**Task goal:** Throughout the entries below, report every line where "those" is found.

**Collection entries:**
# # # #

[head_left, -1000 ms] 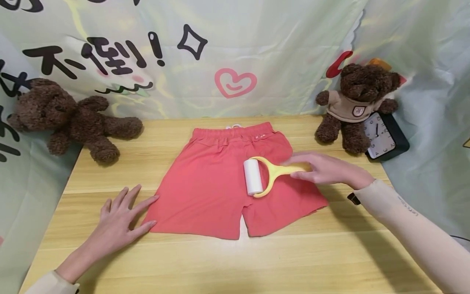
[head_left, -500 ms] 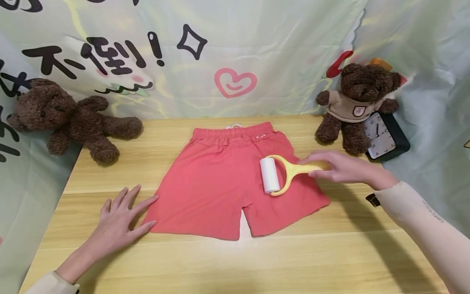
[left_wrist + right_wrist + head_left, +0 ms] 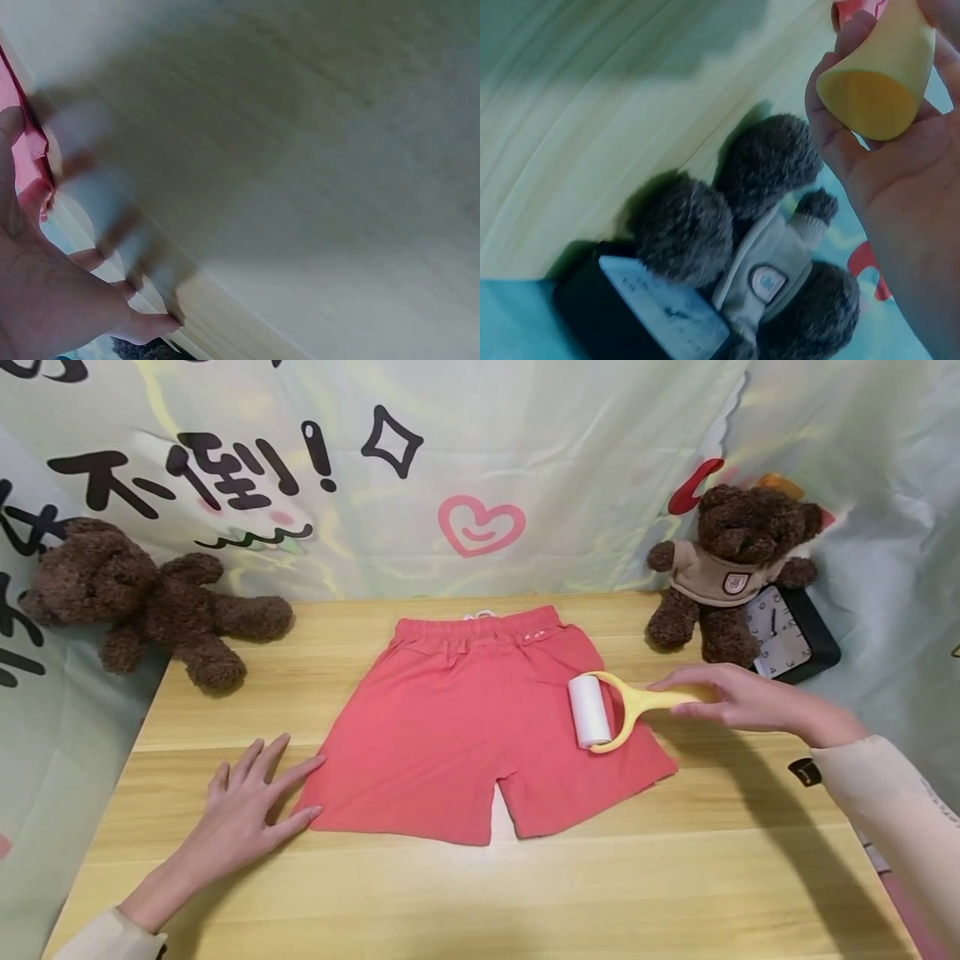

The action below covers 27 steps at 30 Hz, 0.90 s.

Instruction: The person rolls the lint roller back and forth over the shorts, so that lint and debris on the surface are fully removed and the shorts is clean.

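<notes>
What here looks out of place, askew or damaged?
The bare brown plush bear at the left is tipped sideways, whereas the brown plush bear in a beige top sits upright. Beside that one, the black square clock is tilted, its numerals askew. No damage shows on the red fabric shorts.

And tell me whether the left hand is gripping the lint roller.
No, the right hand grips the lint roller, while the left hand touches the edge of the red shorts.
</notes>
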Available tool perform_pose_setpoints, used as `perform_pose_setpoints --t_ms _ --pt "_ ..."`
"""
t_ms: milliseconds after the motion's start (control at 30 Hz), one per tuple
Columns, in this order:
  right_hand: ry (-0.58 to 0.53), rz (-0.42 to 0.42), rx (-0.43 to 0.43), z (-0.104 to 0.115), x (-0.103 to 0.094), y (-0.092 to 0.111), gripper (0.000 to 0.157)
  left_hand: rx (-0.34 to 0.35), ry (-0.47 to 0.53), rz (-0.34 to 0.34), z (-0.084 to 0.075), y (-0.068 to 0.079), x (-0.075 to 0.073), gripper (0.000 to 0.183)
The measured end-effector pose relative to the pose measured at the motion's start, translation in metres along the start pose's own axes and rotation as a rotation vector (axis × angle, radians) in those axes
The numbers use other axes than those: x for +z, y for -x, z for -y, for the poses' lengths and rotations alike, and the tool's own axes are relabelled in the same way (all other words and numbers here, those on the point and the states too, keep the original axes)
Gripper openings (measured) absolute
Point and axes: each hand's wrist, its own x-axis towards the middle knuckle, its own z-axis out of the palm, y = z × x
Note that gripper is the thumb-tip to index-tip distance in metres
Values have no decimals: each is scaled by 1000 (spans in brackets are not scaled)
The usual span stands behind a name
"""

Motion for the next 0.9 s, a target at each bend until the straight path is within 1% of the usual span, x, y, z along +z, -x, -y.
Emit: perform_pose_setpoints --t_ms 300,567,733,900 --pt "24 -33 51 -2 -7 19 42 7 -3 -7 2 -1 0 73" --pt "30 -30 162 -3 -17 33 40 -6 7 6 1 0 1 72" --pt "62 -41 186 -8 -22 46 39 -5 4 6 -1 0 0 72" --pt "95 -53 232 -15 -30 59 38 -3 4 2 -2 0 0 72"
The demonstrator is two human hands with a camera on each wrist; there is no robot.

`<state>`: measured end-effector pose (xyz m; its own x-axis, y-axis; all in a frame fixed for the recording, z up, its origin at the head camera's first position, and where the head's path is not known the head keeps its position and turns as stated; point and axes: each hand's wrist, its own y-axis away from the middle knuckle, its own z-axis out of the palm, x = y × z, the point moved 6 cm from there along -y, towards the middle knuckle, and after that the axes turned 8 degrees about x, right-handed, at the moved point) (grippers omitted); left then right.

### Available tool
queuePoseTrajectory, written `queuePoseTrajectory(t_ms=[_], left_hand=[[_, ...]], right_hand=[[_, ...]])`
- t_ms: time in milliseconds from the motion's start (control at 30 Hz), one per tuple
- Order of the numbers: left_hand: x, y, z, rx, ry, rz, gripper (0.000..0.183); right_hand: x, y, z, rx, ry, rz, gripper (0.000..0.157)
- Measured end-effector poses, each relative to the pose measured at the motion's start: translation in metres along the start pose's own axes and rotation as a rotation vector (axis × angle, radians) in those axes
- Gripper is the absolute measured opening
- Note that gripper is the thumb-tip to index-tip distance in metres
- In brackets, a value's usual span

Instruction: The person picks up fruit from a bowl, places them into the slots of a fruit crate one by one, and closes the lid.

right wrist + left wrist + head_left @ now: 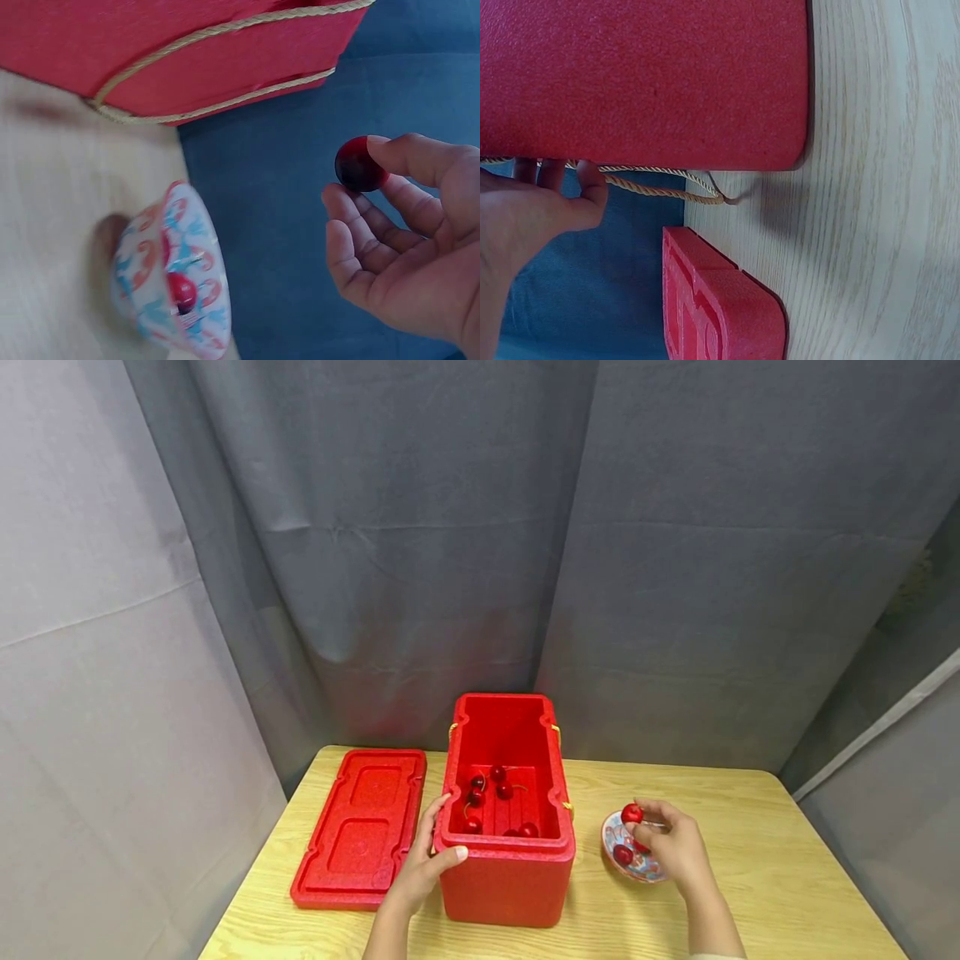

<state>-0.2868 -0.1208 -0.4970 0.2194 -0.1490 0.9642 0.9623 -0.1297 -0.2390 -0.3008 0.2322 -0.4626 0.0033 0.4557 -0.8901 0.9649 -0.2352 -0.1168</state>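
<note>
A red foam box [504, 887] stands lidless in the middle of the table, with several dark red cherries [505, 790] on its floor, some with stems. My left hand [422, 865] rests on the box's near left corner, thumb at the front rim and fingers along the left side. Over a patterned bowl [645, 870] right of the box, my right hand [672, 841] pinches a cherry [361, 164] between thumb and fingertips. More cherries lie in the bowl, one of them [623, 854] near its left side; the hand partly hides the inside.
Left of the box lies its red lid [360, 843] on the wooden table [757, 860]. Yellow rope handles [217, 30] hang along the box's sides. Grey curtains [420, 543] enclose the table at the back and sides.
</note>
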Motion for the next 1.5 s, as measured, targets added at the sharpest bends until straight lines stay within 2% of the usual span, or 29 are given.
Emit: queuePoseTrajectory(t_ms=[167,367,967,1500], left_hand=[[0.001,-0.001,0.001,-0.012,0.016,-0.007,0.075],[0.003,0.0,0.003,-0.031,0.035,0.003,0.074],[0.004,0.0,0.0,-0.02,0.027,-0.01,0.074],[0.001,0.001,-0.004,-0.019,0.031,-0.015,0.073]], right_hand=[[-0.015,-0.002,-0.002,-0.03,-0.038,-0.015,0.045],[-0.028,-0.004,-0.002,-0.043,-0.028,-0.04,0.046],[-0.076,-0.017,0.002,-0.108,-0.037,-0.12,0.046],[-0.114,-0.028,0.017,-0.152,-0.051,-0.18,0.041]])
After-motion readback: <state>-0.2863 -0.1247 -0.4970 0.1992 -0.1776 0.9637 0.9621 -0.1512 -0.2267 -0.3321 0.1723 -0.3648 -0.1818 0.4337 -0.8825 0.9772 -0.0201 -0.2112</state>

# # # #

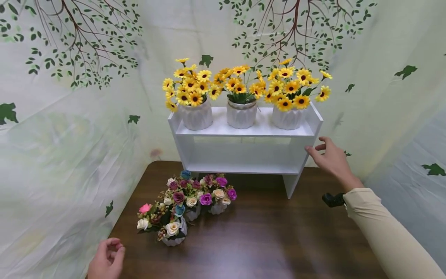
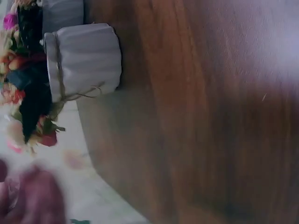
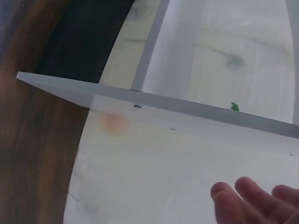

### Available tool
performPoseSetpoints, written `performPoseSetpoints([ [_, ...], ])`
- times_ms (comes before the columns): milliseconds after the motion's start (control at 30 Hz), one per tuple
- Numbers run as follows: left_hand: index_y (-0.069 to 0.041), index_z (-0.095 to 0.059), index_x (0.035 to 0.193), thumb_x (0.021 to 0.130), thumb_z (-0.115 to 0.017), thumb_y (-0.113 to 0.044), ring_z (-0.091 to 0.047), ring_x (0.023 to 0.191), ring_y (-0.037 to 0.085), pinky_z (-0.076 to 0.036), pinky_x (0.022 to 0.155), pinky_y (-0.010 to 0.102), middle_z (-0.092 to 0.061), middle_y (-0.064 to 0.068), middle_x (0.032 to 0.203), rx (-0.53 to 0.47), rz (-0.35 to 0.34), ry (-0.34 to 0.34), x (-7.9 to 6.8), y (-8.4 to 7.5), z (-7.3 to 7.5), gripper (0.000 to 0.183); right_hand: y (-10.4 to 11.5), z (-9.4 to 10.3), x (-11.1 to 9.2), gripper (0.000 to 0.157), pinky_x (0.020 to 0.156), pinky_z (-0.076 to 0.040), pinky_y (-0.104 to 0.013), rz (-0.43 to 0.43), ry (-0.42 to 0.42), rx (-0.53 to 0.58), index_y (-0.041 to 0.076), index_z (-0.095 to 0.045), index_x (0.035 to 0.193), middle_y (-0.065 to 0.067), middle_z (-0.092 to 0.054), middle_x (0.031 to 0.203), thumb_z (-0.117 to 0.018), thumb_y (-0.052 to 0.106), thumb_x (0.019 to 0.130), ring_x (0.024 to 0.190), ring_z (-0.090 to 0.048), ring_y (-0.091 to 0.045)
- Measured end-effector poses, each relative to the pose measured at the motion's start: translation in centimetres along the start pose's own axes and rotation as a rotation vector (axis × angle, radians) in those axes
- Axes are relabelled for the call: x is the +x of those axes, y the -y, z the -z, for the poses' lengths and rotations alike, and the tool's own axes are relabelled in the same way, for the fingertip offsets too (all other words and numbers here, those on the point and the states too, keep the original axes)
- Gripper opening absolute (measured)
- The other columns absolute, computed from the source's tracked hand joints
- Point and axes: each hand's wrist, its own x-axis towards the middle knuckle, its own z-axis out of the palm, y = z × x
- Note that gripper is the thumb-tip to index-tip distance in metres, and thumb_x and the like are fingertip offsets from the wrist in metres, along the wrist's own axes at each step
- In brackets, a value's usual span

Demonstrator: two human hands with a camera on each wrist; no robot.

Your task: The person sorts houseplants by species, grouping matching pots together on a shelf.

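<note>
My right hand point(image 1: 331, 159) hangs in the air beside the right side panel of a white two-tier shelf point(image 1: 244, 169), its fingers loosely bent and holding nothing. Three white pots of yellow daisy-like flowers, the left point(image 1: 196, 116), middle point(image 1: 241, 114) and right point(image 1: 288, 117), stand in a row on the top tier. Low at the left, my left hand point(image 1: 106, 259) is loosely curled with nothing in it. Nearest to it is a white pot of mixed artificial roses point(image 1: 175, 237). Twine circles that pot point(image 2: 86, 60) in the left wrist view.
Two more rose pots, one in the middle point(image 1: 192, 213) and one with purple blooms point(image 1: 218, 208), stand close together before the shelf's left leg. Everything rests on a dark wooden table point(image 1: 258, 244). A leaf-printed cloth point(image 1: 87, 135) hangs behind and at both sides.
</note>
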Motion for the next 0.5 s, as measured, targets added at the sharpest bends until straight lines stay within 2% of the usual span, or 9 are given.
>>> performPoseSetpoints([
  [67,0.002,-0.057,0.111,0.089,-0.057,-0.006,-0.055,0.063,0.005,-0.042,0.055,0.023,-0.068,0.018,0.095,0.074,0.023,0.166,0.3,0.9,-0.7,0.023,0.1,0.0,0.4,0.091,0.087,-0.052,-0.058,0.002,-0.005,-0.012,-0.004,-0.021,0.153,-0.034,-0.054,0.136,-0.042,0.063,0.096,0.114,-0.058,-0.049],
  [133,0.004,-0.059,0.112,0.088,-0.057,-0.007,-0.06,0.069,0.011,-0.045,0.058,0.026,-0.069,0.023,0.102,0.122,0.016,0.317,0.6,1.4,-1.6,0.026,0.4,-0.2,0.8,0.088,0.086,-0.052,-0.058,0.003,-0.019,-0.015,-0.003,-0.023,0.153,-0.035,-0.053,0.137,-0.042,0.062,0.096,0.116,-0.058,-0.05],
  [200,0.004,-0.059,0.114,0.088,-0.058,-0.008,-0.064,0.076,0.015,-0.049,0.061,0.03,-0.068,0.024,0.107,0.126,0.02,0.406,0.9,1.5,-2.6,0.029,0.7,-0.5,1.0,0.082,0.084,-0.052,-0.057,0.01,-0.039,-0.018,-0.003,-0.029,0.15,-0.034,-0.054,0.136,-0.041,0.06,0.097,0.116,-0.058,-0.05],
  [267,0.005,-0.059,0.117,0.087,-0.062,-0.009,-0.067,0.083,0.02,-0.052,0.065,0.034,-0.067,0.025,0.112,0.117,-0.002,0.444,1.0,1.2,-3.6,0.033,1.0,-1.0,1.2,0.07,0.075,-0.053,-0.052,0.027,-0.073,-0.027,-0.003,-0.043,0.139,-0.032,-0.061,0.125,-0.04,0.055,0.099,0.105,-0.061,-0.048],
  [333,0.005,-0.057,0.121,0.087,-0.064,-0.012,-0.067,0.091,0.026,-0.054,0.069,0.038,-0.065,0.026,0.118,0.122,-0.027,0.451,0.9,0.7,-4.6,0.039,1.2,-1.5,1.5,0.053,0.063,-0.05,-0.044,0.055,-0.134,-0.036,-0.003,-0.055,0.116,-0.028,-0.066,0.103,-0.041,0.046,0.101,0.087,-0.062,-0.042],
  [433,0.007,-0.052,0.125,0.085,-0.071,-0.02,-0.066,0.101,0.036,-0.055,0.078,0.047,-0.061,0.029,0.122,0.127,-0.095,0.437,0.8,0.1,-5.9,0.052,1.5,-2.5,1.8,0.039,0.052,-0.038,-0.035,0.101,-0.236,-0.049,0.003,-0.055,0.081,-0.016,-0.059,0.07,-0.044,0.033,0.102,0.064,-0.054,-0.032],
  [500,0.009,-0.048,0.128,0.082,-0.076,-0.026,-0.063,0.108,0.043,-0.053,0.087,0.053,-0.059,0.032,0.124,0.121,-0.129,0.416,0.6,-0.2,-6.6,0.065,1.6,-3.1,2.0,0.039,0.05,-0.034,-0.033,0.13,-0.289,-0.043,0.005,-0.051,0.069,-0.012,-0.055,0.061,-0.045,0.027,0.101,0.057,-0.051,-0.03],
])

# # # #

**Exercise answer:**
The measured end-effector pose relative to the pose measured at the motion's start, translation in metres along the start pose's own axes and rotation as a rotation vector (axis × angle, radians) in those axes
The numbers use other axes than those: x for +z, y for -x, z for -y, for the poses' lengths and rotations alike, and the tool's own axes are relabelled in the same way (all other words and numbers here, those on the point and the states too, keep the original axes)
- Measured end-effector poses, each relative to the pose measured at the motion's start: translation in metres along the start pose's own axes and rotation as a rotation vector (axis × angle, radians) in those axes
- Measured end-effector poses, each relative to the pose measured at the motion's start: translation in centimetres along the start pose's own axes and rotation as a rotation vector (axis × angle, radians) in those axes
- Axes are relabelled for the call: x is the +x of those axes, y the -y, z the -z, for the poses' lengths and rotations alike, and the tool's own axes are relabelled in the same way, for the fingertip offsets too (all other words and numbers here, those on the point and the states too, keep the original axes)

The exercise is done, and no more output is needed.